- The task
The data below is to be transcribed word for word; pictures are to be excluded.

___ Data

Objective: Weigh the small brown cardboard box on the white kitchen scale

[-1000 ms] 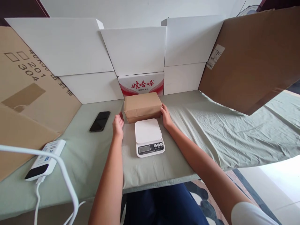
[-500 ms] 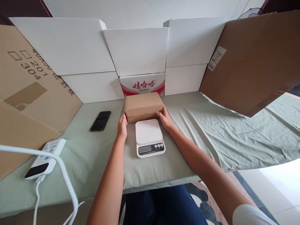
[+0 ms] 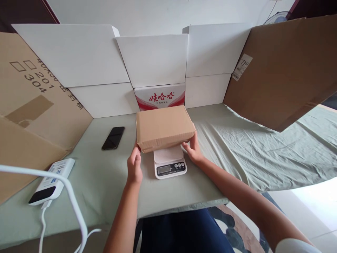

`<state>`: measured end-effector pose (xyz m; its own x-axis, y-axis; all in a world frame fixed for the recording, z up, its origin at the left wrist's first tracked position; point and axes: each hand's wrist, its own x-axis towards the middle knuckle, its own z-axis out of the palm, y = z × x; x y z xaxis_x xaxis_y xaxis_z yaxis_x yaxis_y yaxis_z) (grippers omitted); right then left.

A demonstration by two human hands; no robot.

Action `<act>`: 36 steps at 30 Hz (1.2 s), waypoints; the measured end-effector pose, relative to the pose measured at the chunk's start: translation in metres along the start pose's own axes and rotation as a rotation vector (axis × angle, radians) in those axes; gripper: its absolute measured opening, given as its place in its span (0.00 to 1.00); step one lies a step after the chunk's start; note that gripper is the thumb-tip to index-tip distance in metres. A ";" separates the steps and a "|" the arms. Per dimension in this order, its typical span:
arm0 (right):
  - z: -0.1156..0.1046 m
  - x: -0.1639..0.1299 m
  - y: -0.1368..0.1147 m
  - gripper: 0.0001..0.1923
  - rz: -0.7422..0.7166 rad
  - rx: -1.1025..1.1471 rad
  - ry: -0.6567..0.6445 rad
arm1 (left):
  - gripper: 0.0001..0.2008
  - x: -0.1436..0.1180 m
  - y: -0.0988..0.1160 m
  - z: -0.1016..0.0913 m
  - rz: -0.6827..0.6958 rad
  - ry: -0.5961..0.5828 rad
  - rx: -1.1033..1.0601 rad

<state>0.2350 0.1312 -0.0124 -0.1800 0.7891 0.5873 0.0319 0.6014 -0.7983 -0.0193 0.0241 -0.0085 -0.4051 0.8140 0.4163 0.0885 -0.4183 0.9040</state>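
Observation:
Between my two hands is a closed brown cardboard box (image 3: 164, 126), tilted slightly and raised over the back of a white kitchen scale (image 3: 168, 170). My left hand (image 3: 134, 164) grips the box's near left corner, its fingers partly hidden beneath. At the near right corner, my right hand (image 3: 193, 148) holds on with the thumb in front and fingers along the side. The box covers most of the scale's weighing plate; its display and buttons face me. Whether box and plate touch, I cannot tell.
A black smartphone (image 3: 113, 138) lies to the left. Nearer sits a white power bank (image 3: 52, 181) with a white cable (image 3: 73, 200) looping in front. White boxes (image 3: 155, 59) and a red-and-white carton (image 3: 160, 96) line the back. Large cardboard panels (image 3: 279, 70) flank the green cloth (image 3: 263, 151).
Both hands have lifted the cardboard box from behind the scale and brought it nearer to me, over the weighing plate. The scale has stayed in place.

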 end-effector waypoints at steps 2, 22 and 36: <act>-0.007 -0.016 -0.001 0.47 0.012 0.016 -0.031 | 0.38 -0.018 0.003 -0.005 -0.024 0.004 0.003; -0.009 -0.024 -0.020 0.45 0.045 -0.035 -0.023 | 0.44 -0.030 0.006 -0.006 -0.165 0.016 -0.003; -0.011 -0.018 -0.021 0.39 0.082 0.033 0.115 | 0.38 -0.025 0.016 -0.006 -0.073 0.074 -0.030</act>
<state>0.2487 0.1059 -0.0044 -0.0638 0.8457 0.5298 0.0095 0.5314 -0.8471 -0.0134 -0.0053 -0.0054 -0.4758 0.8113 0.3398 0.0291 -0.3716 0.9279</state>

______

- Answer to the problem
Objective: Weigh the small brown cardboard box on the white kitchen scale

[-1000 ms] 
[-500 ms] 
[+0 ms] 

`<state>`: measured end-effector pose (xyz m; its own x-axis, y-axis; all in a world frame fixed for the recording, z up, its origin at the left wrist's first tracked position; point and axes: each hand's wrist, its own x-axis towards the middle knuckle, its own z-axis out of the palm, y = z × x; x y z xaxis_x xaxis_y xaxis_z yaxis_x yaxis_y yaxis_z) (grippers omitted); right then left.

A demonstration by two human hands; no robot.

Action `<act>`: 36 steps at 30 Hz (1.2 s), waypoints; the measured end-effector pose, relative to the pose measured at the chunk's start: translation in metres along the start pose's own axes and rotation as a rotation vector (axis × angle, radians) in those axes; gripper: its absolute measured opening, given as its place in its span (0.00 to 1.00); step one lies a step after the chunk's start; note that gripper is the thumb-tip to index-tip distance in metres. A ";" separates the steps and a "|" the arms. Per dimension in this order, its typical span:
arm0 (right):
  - z: -0.1156..0.1046 m
  - x: -0.1639..0.1299 m
  - y: -0.1368..0.1147 m
  - gripper: 0.0001..0.1923
  - rz: -0.7422..0.7166 rad
  - rx: -1.1025..1.1471 rad
  - ry: -0.6567..0.6445 rad
arm1 (left):
  - gripper: 0.0001..0.2008
  - x: -0.1436..0.1180 m
  - y: -0.0988..0.1160 m
  - z: -0.1016..0.0913 m
  - rz: -0.6827..0.6958 rad
  - ry: -0.5961..0.5828 rad
  - rx: -1.1033..1.0601 rad

<state>0.2350 0.1312 -0.0124 -0.1800 0.7891 0.5873 0.0319 0.6014 -0.7983 -0.0193 0.0241 -0.0085 -0.4051 0.8140 0.4163 0.0885 -0.4183 0.9040</state>
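Observation:
Between my two hands is a closed brown cardboard box (image 3: 164, 126), tilted slightly and raised over the back of a white kitchen scale (image 3: 168, 170). My left hand (image 3: 134, 164) grips the box's near left corner, its fingers partly hidden beneath. At the near right corner, my right hand (image 3: 193, 148) holds on with the thumb in front and fingers along the side. The box covers most of the scale's weighing plate; its display and buttons face me. Whether box and plate touch, I cannot tell.
A black smartphone (image 3: 113, 138) lies to the left. Nearer sits a white power bank (image 3: 52, 181) with a white cable (image 3: 73, 200) looping in front. White boxes (image 3: 155, 59) and a red-and-white carton (image 3: 160, 96) line the back. Large cardboard panels (image 3: 279, 70) flank the green cloth (image 3: 263, 151).
Both hands have lifted the cardboard box from behind the scale and brought it nearer to me, over the weighing plate. The scale has stayed in place.
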
 end-effector waypoints at steps 2, 22 and 36: <act>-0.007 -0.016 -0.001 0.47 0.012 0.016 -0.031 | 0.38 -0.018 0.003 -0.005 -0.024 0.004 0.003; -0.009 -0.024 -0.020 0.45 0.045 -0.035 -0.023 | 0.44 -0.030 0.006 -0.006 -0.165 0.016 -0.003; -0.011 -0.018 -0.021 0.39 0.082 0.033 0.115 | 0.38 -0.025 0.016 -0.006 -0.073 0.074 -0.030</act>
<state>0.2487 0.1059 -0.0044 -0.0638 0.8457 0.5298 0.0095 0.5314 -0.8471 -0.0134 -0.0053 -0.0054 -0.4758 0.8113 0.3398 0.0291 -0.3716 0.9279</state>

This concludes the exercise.